── SOURCE DATA
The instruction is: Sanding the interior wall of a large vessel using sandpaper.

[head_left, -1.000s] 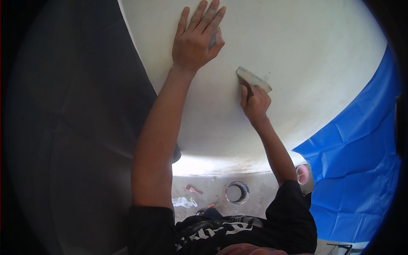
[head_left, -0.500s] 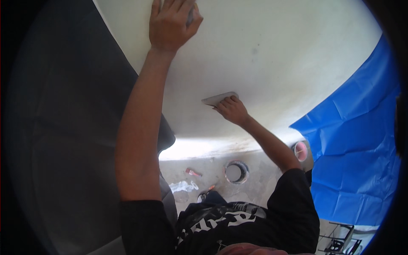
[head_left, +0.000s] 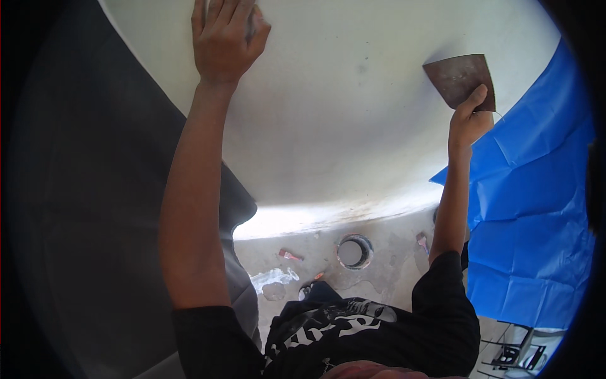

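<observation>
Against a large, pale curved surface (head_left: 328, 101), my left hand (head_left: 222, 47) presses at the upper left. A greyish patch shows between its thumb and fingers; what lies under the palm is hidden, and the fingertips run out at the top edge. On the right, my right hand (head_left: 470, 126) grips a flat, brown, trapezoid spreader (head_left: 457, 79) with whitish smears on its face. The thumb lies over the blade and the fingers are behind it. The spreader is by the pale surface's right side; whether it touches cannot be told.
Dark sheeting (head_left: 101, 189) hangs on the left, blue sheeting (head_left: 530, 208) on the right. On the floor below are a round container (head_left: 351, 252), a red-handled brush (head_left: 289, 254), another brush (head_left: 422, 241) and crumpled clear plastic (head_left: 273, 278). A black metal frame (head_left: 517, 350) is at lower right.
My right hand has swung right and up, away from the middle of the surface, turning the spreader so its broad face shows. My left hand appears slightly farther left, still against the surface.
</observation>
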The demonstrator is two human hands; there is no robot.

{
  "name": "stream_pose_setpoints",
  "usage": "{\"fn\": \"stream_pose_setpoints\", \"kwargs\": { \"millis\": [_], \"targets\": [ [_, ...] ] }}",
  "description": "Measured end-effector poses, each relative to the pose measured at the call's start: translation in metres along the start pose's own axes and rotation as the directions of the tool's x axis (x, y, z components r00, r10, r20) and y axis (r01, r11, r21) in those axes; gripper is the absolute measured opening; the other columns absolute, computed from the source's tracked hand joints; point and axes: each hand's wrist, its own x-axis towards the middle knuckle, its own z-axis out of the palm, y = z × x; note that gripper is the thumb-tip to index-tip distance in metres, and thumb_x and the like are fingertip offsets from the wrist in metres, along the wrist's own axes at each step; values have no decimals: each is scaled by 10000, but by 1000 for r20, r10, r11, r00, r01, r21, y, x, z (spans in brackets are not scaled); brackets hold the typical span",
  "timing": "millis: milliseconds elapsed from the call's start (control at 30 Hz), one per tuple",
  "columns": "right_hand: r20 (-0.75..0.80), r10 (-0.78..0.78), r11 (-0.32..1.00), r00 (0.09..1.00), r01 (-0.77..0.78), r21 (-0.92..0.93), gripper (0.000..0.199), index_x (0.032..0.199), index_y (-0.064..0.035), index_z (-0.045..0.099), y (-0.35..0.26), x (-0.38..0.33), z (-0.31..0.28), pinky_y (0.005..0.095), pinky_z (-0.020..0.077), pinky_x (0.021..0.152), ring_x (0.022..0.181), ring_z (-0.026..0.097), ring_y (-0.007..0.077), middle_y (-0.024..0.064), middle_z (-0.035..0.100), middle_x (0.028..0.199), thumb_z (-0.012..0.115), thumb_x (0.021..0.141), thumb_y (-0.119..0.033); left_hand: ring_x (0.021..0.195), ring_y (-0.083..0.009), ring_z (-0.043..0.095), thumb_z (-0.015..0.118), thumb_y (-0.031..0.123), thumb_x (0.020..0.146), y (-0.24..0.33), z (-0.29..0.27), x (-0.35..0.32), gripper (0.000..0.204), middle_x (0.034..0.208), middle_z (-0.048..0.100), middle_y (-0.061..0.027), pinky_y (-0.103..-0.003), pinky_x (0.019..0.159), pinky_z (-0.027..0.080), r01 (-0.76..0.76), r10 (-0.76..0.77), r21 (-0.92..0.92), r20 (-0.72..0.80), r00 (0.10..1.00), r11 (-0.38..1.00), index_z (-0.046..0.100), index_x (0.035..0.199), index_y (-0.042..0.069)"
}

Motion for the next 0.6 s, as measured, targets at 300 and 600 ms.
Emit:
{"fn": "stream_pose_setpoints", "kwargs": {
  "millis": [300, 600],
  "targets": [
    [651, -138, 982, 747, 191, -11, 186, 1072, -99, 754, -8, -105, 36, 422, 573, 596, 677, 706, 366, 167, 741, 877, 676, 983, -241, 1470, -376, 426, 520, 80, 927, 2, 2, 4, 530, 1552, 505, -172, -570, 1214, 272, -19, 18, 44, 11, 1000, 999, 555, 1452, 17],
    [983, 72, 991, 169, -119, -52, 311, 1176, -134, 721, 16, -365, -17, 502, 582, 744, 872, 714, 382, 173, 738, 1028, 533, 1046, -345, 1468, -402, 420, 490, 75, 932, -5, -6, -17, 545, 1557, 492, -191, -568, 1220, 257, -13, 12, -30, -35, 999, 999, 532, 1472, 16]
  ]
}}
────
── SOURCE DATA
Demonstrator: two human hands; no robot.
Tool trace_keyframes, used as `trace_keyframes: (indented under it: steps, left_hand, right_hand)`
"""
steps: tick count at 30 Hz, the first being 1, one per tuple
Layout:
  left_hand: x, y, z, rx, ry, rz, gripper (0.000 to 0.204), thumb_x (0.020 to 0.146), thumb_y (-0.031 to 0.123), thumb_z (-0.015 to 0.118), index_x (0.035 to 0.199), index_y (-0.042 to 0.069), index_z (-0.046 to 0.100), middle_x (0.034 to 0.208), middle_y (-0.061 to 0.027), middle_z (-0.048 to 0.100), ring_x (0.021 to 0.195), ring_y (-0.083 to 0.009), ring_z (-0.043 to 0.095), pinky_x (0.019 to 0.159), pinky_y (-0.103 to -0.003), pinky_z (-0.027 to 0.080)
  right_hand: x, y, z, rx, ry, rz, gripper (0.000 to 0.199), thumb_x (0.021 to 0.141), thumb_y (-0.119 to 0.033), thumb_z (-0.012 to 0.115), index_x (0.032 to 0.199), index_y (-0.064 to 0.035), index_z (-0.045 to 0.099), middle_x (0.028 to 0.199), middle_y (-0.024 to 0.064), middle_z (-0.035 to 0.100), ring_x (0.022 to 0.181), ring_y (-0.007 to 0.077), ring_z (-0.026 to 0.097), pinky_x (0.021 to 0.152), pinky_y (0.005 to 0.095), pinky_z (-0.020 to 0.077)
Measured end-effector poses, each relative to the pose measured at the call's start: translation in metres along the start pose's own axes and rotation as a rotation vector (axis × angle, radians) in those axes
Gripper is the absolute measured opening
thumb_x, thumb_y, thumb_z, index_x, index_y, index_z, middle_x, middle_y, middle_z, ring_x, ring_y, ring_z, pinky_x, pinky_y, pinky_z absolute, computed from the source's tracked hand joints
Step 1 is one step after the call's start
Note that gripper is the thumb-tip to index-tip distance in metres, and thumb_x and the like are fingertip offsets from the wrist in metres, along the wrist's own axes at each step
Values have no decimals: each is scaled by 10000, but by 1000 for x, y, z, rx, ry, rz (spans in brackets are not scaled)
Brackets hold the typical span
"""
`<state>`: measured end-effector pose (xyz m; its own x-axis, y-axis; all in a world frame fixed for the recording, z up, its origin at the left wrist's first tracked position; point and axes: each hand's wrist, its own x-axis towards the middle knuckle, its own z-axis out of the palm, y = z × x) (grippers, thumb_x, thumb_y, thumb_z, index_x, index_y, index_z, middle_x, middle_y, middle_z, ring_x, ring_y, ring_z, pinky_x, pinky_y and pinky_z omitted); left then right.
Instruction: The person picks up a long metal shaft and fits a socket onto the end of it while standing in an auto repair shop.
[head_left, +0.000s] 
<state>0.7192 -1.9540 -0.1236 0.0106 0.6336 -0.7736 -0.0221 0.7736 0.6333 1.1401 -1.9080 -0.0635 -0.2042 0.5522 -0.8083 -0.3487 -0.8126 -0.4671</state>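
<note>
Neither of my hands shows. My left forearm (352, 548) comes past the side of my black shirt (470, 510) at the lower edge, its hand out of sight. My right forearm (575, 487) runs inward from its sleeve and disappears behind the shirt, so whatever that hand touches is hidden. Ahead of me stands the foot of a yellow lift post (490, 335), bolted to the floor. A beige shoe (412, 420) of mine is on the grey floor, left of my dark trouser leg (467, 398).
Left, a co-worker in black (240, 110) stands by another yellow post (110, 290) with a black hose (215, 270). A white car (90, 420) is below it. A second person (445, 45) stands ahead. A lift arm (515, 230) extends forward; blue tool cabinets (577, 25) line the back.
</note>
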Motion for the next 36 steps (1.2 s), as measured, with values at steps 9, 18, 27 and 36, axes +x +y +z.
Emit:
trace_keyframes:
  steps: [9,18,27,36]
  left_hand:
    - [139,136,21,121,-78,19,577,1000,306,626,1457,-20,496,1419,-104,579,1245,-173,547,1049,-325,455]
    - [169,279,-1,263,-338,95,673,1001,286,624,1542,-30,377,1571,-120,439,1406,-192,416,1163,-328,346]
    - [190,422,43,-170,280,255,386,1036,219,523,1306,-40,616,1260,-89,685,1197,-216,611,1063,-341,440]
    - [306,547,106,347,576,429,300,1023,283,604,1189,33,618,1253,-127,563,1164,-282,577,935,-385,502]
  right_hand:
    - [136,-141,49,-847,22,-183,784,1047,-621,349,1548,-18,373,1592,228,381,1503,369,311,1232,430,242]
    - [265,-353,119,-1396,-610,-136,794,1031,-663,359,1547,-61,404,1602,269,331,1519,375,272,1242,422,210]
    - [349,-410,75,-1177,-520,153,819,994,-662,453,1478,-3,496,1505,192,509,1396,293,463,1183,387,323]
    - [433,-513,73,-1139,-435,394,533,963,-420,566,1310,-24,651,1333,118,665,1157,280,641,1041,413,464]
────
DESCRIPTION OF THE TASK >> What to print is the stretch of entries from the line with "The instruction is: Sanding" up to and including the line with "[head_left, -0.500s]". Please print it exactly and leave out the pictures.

OUTPUT FOR THIS EXERCISE >>
The instruction is: Sanding the interior wall of a large vessel using sandpaper.

[head_left, -1.000s] 
[head_left, -0.500s] 

The requested output has been produced.